Work instructions
The lines to copy are those with "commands" in them. Pull each one from the entries below.
------------------------------------------------------------
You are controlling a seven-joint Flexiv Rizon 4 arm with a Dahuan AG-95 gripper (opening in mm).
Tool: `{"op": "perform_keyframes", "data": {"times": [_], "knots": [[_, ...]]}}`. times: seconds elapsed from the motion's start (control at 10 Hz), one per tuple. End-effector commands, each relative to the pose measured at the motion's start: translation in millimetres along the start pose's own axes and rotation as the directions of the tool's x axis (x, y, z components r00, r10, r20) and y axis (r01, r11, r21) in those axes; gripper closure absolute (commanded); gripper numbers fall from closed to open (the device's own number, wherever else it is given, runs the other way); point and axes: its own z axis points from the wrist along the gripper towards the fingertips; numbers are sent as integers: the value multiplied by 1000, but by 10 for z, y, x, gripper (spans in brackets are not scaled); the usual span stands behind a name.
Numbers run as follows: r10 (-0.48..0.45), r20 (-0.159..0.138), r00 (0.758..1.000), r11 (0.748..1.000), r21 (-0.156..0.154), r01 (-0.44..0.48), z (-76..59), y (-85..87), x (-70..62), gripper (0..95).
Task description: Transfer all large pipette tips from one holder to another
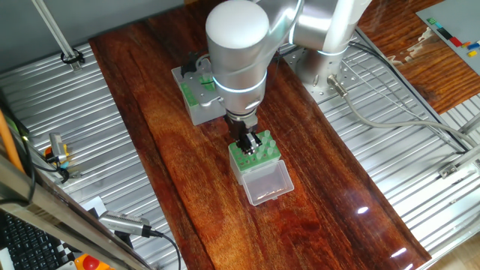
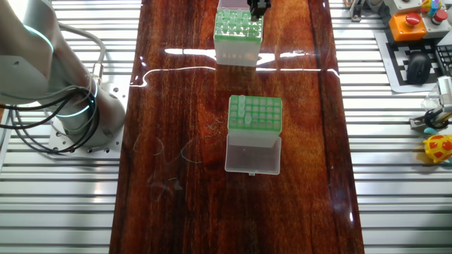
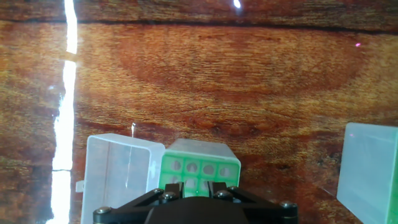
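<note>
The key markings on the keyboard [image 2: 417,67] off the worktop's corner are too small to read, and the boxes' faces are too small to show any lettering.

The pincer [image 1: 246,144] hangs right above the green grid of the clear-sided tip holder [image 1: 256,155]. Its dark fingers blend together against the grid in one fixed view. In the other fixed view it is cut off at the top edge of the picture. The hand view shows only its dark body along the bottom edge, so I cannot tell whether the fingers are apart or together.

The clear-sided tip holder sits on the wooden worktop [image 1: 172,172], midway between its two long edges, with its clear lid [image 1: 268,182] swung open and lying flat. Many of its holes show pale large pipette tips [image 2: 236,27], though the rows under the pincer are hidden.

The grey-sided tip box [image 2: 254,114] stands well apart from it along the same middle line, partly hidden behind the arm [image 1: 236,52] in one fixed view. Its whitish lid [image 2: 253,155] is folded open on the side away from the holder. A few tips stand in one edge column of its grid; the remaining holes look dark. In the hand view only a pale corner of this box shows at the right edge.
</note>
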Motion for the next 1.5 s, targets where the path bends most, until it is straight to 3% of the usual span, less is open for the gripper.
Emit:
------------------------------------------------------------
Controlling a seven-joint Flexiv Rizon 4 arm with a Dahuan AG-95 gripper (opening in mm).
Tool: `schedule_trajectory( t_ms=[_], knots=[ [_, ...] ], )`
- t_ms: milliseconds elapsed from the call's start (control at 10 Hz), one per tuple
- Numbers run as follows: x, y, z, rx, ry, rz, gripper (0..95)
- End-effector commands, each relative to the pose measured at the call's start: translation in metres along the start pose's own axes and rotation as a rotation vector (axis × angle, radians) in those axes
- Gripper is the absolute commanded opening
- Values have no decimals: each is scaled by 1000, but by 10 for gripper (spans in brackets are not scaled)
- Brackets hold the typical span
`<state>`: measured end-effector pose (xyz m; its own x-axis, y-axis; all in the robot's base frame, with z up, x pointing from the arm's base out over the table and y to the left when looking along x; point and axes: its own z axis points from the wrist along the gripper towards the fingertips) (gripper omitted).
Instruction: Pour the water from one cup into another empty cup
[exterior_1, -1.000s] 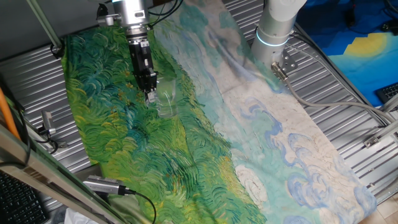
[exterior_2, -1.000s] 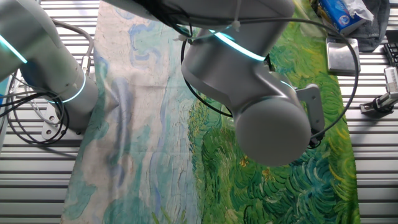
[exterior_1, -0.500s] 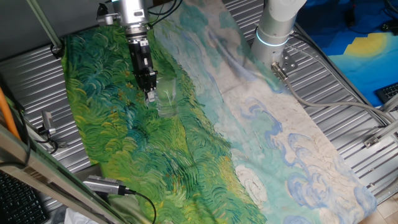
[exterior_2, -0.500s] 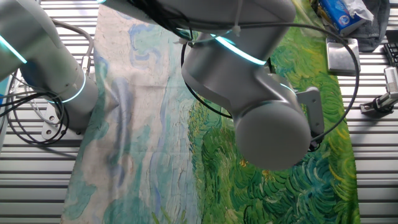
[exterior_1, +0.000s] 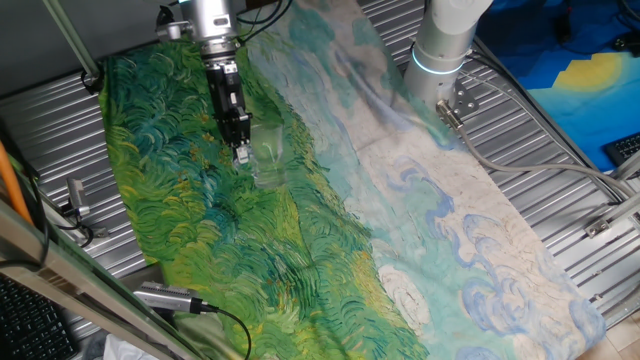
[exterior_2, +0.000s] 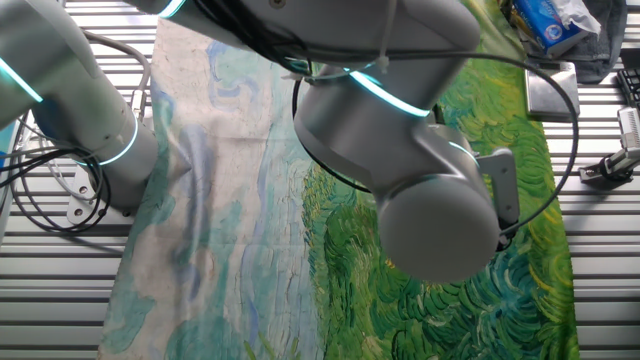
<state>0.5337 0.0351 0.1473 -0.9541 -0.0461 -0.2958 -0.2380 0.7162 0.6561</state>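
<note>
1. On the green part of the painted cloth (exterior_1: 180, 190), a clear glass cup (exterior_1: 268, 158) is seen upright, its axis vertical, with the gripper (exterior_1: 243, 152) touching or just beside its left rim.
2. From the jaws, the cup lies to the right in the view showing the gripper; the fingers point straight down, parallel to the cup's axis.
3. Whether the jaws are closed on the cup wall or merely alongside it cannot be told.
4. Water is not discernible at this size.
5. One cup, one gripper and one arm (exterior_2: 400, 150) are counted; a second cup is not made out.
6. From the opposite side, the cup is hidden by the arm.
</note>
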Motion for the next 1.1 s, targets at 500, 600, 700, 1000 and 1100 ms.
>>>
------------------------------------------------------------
Exercise result
Tool: `{"op": "perform_keyframes", "data": {"times": [_], "knots": [[_, ...]]}}`. times: seconds elapsed from the motion's start (control at 10 Hz), one per tuple. End-effector commands, each relative to the pose measured at the motion's start: translation in millimetres along the start pose's own axes and rotation as the directions of the tool's x axis (x, y, z components r00, r10, r20) and y axis (r01, r11, r21) in those axes; gripper closure absolute (commanded); gripper numbers fall from closed to open (the device's own number, wherever else it is given, runs the other way); point and axes: its own z axis points from the wrist along the gripper towards the fingertips; numbers are sent as integers: the value multiplied by 1000, but by 10 for z, y, x, gripper (spans in brackets are not scaled); the usual span stands behind a name.
- End-effector commands, each relative to the pose measured at the call's start: translation in metres along the start pose's own axes and rotation as a rotation vector (axis × angle, radians) in those axes

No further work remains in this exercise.